==== STORED DATA ====

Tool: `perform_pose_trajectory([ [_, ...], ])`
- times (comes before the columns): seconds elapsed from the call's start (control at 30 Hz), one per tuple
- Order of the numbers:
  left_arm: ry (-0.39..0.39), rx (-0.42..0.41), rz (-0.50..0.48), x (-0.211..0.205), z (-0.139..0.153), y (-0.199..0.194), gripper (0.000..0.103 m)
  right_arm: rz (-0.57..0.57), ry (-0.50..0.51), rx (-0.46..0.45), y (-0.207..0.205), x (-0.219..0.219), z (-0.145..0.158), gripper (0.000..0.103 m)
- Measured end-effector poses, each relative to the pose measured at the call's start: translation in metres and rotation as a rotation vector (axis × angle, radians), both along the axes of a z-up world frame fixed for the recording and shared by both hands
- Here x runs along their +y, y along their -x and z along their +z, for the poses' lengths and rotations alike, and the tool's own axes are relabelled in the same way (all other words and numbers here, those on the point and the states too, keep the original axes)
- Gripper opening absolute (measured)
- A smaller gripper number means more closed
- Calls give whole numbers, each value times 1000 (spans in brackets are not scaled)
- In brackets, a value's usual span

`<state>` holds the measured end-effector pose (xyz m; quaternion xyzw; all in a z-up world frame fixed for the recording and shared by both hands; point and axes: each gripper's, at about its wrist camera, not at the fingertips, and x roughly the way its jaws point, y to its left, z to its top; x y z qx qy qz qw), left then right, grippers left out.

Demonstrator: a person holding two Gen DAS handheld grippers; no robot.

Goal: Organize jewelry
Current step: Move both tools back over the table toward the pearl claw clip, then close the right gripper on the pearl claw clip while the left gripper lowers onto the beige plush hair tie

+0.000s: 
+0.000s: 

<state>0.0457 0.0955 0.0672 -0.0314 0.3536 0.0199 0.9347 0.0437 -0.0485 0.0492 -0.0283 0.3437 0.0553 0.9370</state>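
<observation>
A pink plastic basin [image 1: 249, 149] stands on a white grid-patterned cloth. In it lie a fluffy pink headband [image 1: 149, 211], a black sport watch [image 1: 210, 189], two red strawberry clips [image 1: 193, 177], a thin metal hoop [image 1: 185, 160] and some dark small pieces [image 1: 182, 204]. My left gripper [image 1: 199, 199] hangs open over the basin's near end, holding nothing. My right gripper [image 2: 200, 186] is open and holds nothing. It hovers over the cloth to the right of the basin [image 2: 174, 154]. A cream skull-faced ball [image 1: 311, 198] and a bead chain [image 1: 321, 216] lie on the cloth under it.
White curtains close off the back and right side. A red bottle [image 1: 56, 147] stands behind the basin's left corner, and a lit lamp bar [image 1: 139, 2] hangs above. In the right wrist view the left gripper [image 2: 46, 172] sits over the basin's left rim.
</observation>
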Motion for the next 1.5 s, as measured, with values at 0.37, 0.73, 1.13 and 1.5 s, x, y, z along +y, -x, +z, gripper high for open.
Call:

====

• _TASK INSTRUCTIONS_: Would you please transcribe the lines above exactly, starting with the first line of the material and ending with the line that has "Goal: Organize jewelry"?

• _SOLUTION_:
Tool: `perform_pose_trajectory([ [_, ...], ])`
- times (comes before the columns): seconds elapsed from the call's start (control at 30 Hz), one per tuple
- Order of the numbers:
  left_arm: ry (-0.39..0.39), rx (-0.42..0.41), rz (-0.50..0.48), x (-0.211..0.205), z (-0.139..0.153), y (-0.199..0.194), gripper (0.000..0.103 m)
  right_arm: rz (-0.57..0.57), ry (-0.50..0.51), rx (-0.46..0.45), y (-0.207..0.205), x (-0.219..0.219), z (-0.145..0.158), gripper (0.000..0.103 m)
- Measured end-effector poses, each relative to the pose measured at the call's start: translation in metres and rotation as a rotation vector (axis × angle, radians), both along the axes of a z-up world frame fixed for the recording and shared by both hands
- Here x runs along their +y, y along their -x and z along their +z, for the poses' lengths and rotations alike, and the tool's own axes are relabelled in the same way (all other words and numbers here, those on the point and the states too, keep the original axes)
- Gripper opening absolute (measured)
- A smaller gripper number means more closed
- Calls give whole numbers, each value times 1000 (spans in brackets are not scaled)
- In brackets, a value's usual span

`<state>` holds the measured end-effector pose (xyz m; quaternion xyzw; all in a z-up world frame fixed for the recording and shared by both hands; point and axes: each gripper's, at about its wrist camera, not at the fingertips, and x roughly the way its jaws point, y to its left, z to its top; x y z qx qy qz qw), left then right, grippers left out.

Demonstrator: a person holding two Gen DAS handheld grippers; no robot.

Goal: Organize jewelry

The answer requires nothing more.